En matière de production de biens réels, l’agriculture algérienne réalise de bonnes performances et arrive à satisfaire les besoins du marché à des prix plus ou moins abordables. Le pays demeure, cela dit, dépendant des importations à coup de centaines de millions de dollars par an pour ce qui est du blé, du lait et d’autres matières de première nécessité. La pénurie de l’huile de table est là pour montrer la précarité de son système d’approvisionnement qui est soumis aux caprices du marché international des intrants et des matières premières.

L’industrie dans un état maladif

L’industrie algérienne hors hydrocarbures, pour sa part, n’arrive pas à sortir de son état maladif qui dure depuis des décennies. Sa contribution au Produit intérieur brut continue d’être insignifiante et sa capacité d’exportation négligeable.

Le pétrole et le gaz ainsi que la transformation de certains produits pétrochimiques sont les seules sources de devises de l’Algérie. Cette malédiction se perpétue depuis plus d’un demi-siècle et l’empêche de développer d’autres secteurs, ne serait-ce que dans le domaine minier.
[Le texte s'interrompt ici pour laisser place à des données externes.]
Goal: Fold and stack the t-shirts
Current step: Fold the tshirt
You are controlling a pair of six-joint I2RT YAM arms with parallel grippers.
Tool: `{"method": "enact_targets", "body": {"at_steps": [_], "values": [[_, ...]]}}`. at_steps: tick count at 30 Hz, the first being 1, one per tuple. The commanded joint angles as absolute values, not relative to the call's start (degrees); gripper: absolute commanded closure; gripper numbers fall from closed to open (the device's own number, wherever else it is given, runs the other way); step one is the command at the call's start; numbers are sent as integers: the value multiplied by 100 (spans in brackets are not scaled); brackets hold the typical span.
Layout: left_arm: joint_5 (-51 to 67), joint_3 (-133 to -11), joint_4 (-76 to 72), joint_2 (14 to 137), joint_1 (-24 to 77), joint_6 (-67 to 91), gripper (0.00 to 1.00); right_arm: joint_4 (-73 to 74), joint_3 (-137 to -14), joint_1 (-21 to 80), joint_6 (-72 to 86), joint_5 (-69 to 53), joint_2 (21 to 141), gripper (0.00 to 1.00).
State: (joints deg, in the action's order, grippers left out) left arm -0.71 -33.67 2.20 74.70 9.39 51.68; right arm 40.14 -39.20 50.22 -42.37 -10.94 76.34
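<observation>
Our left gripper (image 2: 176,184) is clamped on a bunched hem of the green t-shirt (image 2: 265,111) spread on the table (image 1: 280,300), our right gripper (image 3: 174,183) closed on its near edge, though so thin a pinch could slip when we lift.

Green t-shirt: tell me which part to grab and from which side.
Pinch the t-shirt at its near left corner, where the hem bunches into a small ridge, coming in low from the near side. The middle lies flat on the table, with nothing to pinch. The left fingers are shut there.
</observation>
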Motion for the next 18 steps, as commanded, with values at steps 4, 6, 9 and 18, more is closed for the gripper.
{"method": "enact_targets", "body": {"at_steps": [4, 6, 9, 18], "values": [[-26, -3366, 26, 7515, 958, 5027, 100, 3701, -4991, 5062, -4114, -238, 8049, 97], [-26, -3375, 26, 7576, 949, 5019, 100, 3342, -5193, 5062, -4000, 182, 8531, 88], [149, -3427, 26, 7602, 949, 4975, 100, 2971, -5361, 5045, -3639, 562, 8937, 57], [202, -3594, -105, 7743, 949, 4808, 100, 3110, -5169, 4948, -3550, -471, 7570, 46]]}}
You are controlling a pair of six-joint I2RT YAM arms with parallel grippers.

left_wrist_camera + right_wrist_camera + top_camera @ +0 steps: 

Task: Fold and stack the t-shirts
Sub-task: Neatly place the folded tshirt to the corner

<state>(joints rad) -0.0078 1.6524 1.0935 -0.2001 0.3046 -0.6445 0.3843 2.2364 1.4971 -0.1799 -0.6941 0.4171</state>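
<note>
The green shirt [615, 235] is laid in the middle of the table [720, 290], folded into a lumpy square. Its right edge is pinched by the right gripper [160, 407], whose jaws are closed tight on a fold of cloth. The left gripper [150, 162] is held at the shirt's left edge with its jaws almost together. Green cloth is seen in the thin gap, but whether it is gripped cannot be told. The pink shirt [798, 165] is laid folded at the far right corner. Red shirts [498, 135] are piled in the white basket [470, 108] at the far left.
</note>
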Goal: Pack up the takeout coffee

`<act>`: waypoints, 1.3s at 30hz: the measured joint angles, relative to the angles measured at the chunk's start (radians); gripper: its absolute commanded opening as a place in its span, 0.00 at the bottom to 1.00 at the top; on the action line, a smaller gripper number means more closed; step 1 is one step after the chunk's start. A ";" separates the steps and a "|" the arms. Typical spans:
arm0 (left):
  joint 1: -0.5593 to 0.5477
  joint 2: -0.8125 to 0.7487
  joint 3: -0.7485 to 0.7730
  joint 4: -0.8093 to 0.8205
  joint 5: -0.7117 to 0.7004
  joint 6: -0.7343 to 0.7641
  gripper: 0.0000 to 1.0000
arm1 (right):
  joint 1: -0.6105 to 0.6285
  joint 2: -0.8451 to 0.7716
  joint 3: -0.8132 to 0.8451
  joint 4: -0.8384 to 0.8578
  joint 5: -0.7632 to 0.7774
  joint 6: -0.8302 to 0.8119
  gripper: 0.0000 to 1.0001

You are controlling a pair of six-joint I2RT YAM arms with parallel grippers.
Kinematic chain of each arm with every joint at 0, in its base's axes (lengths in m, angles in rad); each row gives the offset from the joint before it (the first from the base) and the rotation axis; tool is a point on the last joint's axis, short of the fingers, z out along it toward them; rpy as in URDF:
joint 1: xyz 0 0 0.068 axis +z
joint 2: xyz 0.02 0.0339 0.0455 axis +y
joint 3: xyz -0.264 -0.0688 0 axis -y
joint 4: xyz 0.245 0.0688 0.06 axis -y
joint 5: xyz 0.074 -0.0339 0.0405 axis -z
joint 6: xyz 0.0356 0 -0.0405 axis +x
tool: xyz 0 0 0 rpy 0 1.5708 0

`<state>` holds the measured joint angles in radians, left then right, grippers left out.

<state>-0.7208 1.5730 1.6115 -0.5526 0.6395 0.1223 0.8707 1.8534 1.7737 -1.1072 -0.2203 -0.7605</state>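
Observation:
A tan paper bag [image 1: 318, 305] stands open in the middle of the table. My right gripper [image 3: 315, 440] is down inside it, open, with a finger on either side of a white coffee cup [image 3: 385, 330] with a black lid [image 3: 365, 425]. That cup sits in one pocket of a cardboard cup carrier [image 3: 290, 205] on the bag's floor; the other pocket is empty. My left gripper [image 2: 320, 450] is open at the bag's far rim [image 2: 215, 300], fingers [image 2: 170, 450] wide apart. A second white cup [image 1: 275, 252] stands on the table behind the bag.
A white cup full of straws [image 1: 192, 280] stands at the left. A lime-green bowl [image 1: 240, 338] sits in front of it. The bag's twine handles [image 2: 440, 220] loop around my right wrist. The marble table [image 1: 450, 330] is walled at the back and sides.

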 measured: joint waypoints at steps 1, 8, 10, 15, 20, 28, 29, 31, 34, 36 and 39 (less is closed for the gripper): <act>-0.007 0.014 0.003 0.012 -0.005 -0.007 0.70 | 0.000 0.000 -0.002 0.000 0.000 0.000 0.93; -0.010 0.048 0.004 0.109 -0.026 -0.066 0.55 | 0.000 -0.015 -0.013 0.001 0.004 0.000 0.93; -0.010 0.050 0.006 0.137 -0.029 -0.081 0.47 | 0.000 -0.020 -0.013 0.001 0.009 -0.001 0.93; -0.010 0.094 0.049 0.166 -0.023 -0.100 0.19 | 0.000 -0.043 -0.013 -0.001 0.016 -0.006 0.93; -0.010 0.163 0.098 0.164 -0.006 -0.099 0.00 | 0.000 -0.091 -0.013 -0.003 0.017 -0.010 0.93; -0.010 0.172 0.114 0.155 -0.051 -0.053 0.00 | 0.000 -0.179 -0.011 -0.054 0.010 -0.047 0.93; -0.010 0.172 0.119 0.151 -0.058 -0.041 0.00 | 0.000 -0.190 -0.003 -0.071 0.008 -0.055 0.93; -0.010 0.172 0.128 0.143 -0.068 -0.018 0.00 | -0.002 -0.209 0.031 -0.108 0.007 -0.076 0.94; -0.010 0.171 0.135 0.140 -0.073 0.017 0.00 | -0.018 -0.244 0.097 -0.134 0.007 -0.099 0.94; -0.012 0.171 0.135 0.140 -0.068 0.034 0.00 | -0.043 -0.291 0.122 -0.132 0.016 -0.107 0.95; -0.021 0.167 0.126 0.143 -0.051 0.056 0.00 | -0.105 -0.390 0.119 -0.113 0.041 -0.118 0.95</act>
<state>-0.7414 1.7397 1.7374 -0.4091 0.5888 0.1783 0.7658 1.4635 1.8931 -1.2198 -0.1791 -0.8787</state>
Le coût d’extraction du Sahara Blend, le pétrole algérien, est parmi les plus bas du monde (environ 25 dollars le baril). Ses caractéristiques -viscosité et faible teneur en soufre- en font une denrée appréciée par les raffineries qui le transforment aisément en essence de voiture et en kérozène. La proximité du marché européen lui donne également un atout concurrentiel.

Concernant le gaz, l’Algérie possède une carte avantageuse avec des pipelines qui déversent directement en Europe et des méthaniers qui n’ont que la Méditerranée à traverser pour livrer leur cargaison.

Malgré ces avantages, l’économie algérienne n’arrive pas à diversifier son offre sur les marchés extérieurs ni attirer des investissements directs étrangers. Car le pays demeure englué dans une bureaucratie étouffante, caractérisé par une instabilité juridique (les lois changent en fonction des dirigeants et des conjonctures) et perverti par la mentalité rentière qui a favorisé la corruption et l’opacité dans la gestion.

Aujourd’hui en récession, affaibli par la chute de ses recettes extérieures et par l’instabilité politique depuis plus de deux ans, le plus grand pays d’Afrique peine à valoriser ses richesses. Il sera encore plus vulnérable en cas d’une nouvelle crise économique mondiale si la demande sur les hydrocarbures connaît un autre rétrécissement.

 Avec plus de 40 millions d’habitants, une dépense publique plus importante que ses ressources et un climat qui ne favorise pas l’entreprenariat, l’exportation et la création d’emplois, l’Algérie mettrait le genou à terre dans l’hypothèse d’une baisse à long terme des cours pétroliers et gaziers. Cela dit, l’épreuve qu’elle traverse peut constituer une opportunité pour repenser de fond en comble sa stratégie de développement en vue de la fonder sur la valorisation du travail, de l’effort, de l’innovation et de l’utilisation rationnelle de ses ressources, en premier lieu, humaines. Certains pays, dont la Russie, l’ont fait pour se relever d’une situation encore plus délétère.